Probing the Membrane Environment of Plasma Membrane Proteins: A Micropatterning Approach

Abstract

It is well established that lipids and proteins are not just independent components of the plasma membrane of eukaryotic cells but that their arrangement, dynamics and function are interdependent. Besides specific lipid-protein interaction, transmembrane proteins are thought to bind a shell of annular lipids, which are more or less tightly associated with the proteins. Furthermore, highly ordered nanoscopic membrane domains have been proposed to act to compartmentalize proteins and their interactions, but have thus far not been directly observed. Here, we use a combination of single molecule tracking and protein micropatterning to examine these interactions directly in the plasma membrane of living cells. In our experimental approach, different proteins of interest are immobilized within defined patterns in the plasma membrane, where they act as steric obstacles to the diffusion of lipid tracers and thus locally decrease their mobility. In the presence of lipid-protein interactions of any type, lipid mobility will be even further decreased within protein patterns.

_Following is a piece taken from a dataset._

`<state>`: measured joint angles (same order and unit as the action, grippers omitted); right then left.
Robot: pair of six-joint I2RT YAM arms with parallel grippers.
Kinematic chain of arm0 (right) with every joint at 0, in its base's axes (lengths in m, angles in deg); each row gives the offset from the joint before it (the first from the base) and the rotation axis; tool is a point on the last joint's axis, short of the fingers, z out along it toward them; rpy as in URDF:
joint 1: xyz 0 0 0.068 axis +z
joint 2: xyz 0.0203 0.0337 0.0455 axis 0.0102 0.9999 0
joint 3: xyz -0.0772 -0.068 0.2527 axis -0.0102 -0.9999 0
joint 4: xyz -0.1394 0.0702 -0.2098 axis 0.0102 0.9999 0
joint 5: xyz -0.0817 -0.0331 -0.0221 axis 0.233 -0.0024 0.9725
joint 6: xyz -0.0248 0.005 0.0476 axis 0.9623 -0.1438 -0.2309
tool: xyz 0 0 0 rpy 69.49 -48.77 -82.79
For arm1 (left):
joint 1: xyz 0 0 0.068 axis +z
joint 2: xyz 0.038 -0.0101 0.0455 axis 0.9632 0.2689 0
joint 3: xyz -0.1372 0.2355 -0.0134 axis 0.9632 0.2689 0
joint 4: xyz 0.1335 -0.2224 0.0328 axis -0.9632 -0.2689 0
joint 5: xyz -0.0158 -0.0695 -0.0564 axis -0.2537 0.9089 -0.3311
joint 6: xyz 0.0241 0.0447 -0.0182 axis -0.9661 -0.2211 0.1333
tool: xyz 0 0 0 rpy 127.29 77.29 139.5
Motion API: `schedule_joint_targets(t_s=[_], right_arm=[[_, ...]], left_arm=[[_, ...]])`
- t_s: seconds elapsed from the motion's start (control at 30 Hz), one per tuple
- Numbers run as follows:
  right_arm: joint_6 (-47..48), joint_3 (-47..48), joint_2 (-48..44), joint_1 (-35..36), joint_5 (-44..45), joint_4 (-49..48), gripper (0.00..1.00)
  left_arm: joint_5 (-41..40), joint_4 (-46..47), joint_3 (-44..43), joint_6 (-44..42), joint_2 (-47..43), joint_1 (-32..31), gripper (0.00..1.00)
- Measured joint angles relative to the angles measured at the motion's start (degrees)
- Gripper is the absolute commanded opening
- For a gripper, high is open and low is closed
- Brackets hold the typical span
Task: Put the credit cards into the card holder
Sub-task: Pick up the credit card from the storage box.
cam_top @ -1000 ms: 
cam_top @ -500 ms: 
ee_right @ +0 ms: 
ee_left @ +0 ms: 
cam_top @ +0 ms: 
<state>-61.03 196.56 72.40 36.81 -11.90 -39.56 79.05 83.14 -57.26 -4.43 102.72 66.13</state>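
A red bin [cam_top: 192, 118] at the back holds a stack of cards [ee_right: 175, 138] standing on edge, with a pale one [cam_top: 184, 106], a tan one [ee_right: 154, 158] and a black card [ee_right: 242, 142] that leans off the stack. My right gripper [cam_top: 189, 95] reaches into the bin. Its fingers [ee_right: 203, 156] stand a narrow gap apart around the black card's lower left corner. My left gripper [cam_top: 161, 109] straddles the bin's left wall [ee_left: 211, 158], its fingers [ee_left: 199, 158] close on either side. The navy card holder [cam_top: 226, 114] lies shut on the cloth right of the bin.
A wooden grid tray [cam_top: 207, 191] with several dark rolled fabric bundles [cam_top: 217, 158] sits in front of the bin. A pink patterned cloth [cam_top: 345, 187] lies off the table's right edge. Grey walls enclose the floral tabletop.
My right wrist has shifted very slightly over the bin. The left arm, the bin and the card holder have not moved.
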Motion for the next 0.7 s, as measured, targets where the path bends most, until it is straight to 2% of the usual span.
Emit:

We used different types of proteins for patterning - single- and multi-spanning transmembrane proteins, a multi-subunit protein and a GPI-anchored protein. For all proteins we found that lipid tracer diffusion within protein patterns was slowed down only by steric hindrance since the size of the protein “sensed” by the diffusing lipid corresponded well with the size estimated from the protein crystal structure. These findings indicate that none of the examined proteins influence their membrane environment beyond their physical size, neither via tightly associated annular lipids nor via more ordered membrane domains.